Happily, all agreed that Ms Newman should not have to pay towards the considerable costs of the substantive application. But the local authority sought £1,200 to pay for the costs of redaction and copying. Ms Newman agreed to pay for the costs of copying. The court noted that Ms Newman’s legal team had acted pro bono and that Ms Newman did not have the backing of a large media organisation. Therefore the court ordered Ms Newman only to pay limited costs towards copying documents.
Her permission to appeal was refused.
The key point I think was this: it is not for journalists to establish the lawfulness of court decisions. Their important role is to hold up to public scrutiny the reasons for the rules that bind us together in a democratic society. In this case the Court of Appeal had already set out and scrutinised the failings in this case and put right the injustice done. There was no criticism of the local authority for bringing care proceedings and its subsequent actions were not seen as sufficiently unreasonable to attract sanction in costs.
I can on many levels understand the frustration of the journalists. It is difficult to read – at para 103 – the child’s barrister placing reliance on ‘research’ about what children think about publicity, that is based on such tiny numbers of self selecting interviewees. – see ‘Safeguarding Privacy and Respect for Children and Young People” .
It was also interesting to see discussion of a key point that is often overlooked. Who is going to pay for the practicalities of disclosure? In this case the court decided that it was proportionate to ask the local authority to redact the documents.

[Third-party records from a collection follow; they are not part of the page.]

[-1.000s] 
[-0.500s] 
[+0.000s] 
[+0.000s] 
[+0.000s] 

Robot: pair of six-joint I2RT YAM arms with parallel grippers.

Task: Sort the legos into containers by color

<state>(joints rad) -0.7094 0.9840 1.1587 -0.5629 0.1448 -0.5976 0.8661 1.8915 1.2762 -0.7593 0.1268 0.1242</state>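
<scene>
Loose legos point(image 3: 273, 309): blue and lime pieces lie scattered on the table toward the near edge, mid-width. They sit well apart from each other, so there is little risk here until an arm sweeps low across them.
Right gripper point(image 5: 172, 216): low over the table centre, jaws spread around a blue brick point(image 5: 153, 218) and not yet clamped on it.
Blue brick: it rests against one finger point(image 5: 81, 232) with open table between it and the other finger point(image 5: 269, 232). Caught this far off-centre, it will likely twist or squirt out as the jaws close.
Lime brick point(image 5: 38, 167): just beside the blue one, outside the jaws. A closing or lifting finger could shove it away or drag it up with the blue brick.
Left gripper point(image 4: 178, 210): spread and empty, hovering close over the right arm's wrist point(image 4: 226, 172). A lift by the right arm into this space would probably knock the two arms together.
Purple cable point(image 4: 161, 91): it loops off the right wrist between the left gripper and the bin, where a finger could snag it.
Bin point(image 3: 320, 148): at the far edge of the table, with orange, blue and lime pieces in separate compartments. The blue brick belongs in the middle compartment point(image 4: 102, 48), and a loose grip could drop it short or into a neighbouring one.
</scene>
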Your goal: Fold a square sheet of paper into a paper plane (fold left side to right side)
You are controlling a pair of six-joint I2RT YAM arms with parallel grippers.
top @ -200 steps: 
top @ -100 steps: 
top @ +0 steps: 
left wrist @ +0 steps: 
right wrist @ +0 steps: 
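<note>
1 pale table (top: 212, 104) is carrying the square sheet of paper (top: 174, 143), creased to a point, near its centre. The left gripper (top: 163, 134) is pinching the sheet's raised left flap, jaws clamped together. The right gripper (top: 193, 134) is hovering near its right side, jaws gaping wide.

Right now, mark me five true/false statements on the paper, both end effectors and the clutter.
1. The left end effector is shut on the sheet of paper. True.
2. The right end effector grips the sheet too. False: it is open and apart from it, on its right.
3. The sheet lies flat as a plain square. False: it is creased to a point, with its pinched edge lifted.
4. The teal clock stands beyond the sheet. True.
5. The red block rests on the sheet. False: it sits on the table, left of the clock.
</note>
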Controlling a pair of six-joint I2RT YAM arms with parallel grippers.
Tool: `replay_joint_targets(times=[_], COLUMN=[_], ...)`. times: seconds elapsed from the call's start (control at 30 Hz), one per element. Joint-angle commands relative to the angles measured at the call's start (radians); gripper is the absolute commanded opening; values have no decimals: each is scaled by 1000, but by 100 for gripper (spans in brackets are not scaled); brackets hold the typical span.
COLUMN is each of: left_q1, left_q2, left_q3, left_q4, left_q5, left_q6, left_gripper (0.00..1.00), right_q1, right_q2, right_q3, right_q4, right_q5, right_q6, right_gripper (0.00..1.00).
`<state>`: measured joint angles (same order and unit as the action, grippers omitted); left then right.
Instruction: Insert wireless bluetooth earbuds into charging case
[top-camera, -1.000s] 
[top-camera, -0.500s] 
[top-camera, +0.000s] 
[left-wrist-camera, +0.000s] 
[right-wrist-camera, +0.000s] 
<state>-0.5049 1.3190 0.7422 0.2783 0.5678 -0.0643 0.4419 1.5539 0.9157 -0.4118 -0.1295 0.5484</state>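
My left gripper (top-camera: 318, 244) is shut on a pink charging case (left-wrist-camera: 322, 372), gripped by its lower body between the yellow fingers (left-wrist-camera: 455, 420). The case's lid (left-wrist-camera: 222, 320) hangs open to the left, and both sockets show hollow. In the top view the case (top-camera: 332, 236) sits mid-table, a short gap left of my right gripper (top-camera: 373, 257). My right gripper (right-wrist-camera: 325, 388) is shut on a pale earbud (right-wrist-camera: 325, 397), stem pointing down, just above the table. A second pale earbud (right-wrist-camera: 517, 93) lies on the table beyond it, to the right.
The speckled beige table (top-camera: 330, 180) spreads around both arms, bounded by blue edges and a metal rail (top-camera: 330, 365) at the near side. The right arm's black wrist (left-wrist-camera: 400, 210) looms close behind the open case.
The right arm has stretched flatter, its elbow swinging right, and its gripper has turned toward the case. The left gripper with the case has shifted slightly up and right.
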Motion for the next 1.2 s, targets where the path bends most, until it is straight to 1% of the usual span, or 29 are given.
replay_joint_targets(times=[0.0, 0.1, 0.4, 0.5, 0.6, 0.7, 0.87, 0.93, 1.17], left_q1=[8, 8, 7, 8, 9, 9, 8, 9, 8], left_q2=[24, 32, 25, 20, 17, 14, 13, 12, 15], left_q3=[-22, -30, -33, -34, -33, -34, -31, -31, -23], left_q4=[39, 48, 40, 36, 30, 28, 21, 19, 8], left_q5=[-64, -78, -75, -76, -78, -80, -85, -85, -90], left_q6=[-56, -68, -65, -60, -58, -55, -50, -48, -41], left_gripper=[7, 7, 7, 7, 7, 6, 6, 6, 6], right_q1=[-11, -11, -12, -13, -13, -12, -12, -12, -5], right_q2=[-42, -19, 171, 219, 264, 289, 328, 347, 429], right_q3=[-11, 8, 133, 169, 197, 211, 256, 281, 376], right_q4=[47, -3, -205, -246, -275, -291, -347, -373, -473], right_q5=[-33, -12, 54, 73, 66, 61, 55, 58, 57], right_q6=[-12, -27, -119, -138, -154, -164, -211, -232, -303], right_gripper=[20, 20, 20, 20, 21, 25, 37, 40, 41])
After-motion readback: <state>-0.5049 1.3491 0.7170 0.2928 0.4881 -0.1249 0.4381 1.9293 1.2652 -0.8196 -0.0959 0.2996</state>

That may not always be the case.
I think that there is certainly a case for more and better research about the impact on children of publicity of such cases.
However, the judgment here is very careful and detailed and in my view provides compelling reasons for why the right of any journalist to access court documents must be carefully and cautiously analysed.

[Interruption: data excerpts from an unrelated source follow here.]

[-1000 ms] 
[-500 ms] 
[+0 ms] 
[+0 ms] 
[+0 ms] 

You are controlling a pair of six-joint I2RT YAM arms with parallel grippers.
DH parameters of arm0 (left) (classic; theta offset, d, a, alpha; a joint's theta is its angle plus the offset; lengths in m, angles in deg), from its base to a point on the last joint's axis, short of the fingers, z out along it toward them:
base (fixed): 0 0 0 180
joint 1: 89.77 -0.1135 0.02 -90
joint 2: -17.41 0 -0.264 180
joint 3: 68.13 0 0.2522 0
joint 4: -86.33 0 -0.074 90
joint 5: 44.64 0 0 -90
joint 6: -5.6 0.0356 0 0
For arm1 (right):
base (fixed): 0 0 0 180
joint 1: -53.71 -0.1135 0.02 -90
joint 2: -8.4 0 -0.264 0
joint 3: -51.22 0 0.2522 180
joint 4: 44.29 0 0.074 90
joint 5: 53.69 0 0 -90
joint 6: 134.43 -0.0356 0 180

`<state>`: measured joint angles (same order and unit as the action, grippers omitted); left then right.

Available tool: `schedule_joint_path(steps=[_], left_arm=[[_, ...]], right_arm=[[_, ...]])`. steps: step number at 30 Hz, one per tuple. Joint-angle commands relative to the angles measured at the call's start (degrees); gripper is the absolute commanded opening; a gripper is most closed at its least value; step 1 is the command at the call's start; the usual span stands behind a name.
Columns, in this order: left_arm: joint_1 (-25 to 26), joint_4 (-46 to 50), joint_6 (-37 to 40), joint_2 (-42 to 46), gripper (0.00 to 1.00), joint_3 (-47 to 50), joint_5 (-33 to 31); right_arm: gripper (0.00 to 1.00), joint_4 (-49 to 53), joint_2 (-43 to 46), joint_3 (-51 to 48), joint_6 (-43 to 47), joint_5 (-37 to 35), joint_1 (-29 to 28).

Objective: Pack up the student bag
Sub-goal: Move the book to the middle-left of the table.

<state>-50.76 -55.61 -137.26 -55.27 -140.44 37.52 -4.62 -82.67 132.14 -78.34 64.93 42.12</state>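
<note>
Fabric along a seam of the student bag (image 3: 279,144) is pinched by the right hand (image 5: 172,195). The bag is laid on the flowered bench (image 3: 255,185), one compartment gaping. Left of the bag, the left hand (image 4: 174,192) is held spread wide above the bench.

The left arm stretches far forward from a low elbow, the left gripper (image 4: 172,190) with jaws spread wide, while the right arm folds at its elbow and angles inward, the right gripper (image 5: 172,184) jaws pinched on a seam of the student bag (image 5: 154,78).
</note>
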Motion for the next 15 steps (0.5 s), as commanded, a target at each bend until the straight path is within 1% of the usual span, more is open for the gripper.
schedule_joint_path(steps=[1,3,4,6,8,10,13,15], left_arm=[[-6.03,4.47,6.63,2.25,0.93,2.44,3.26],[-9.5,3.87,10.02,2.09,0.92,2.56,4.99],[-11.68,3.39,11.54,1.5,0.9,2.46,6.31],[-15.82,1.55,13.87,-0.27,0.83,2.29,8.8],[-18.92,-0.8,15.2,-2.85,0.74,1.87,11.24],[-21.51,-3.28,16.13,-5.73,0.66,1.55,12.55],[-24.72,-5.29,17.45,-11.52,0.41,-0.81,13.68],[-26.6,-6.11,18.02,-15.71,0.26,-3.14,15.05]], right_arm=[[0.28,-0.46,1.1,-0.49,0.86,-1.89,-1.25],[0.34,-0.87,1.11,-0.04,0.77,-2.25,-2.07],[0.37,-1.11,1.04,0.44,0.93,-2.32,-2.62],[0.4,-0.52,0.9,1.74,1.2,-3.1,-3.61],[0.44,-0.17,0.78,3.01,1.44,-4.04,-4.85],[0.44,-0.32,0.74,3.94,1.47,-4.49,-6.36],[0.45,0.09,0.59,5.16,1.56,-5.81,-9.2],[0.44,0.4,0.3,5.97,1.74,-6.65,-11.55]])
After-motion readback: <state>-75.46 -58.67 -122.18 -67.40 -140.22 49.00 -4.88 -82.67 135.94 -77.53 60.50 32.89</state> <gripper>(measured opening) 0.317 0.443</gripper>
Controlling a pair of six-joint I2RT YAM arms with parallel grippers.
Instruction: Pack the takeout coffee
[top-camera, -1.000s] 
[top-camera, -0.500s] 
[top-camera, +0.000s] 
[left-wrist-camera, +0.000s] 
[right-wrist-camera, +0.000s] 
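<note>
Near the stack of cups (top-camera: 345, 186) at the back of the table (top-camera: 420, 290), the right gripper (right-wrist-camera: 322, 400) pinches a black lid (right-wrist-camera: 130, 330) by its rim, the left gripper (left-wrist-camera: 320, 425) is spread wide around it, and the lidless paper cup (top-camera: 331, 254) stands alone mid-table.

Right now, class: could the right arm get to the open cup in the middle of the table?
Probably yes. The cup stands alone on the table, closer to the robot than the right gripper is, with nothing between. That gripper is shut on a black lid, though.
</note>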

The court commented at para 163:
The principle of transparency and openness is of crucial importance in a democratic society. There have been significant developments towards greater transparency in the Family Courts but any wholesale departure from the principled and well-recognised protection afforded to the interests of children is one which will need to be informed by a careful evidence-based review. Just such a process is ongoing at the present time. As advertised in his 2019 View from the President’s Chambers to which I have referred in paragraph 72, Sir Andrew McFarlane, as President of the Family Division, has assembled a panel who will assist him in the important task of considering whether the line which is currently drawn between, one the one hand, the need for confidentiality for the parties and children whose personal information is the subject of proceedings, and, on the other, the need for the public to have confidence in the work done in these courts on behalf of the State and society is the right one. The consultation process is ongoing as I conclude this judgment.
It is certainly true that journalists play a vital role in shining a light on the failures and excesses of the State. I agree that a system that works in ‘secrecy’ risks bad practice becoming the norm and unchallenged. But I also note that for every Carl Bernstein we have an Andrew Norfolk. There is a risk for all of us who feel passionately about the subjects that interest us; we risk our objectivity and we risk causing harm to others in pursuit of a single minded goal and focus.

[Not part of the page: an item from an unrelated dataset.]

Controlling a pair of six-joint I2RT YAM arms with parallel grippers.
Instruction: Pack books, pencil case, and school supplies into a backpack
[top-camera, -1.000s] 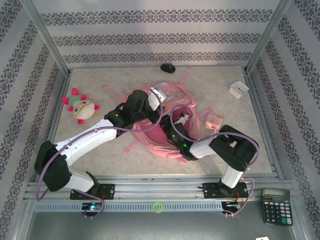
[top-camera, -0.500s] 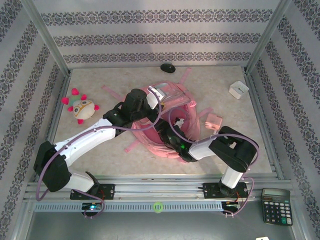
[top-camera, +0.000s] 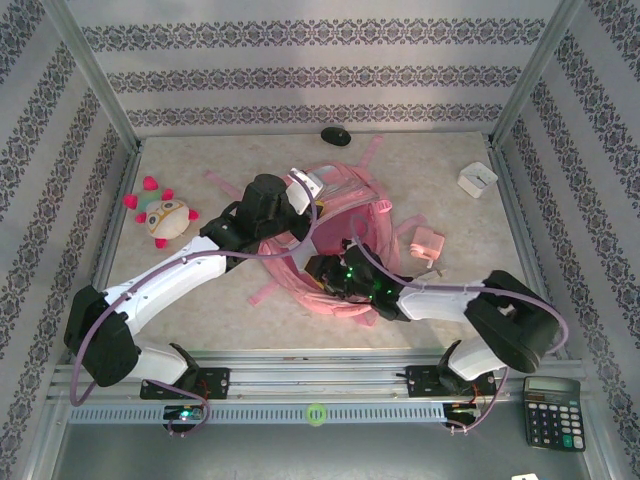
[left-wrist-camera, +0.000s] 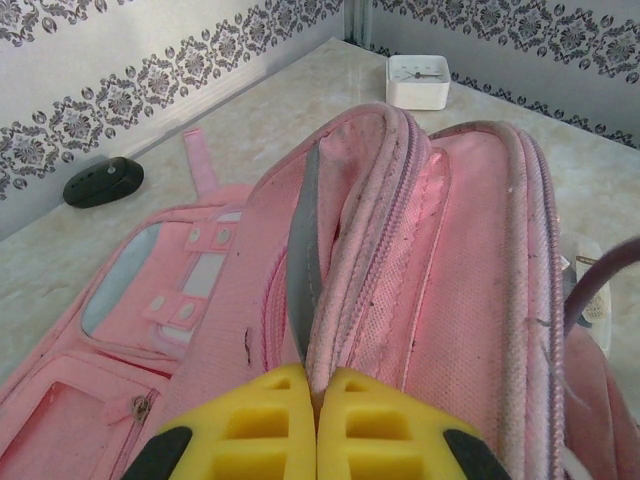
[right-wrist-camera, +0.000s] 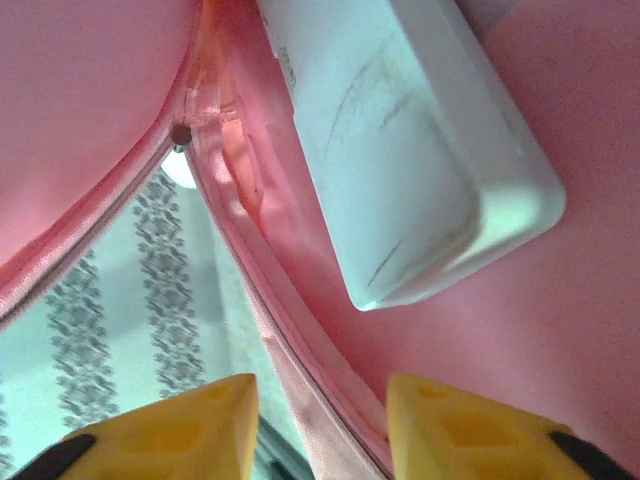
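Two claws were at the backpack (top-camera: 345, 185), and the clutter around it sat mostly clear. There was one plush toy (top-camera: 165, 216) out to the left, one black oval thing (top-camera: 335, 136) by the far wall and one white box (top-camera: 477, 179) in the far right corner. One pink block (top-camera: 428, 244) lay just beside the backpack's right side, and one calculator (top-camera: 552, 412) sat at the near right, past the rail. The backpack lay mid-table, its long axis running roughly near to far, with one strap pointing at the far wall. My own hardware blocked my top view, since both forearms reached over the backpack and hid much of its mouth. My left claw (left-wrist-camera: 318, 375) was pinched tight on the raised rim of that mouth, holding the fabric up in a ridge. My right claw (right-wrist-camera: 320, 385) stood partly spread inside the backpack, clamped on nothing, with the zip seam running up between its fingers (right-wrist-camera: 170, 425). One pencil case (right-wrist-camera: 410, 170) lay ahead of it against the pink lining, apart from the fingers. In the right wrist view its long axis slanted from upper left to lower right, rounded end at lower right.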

My views about the need for more openness and transparency in the family courts have undergone significant evolution over the past six years and I find myself more firmly over the line of ‘less’ rather than ‘more’ – sadly because I have lost faith in journalists to report with impartiality and integrity.
But it is necessary that we never stop thinking about this. I applaud Ms Newman’s tenacity and bravery in making this application; it must have been stressful and difficult. But I think the court made the right call here.
I will be interested to see where further consultation and guidance takes us.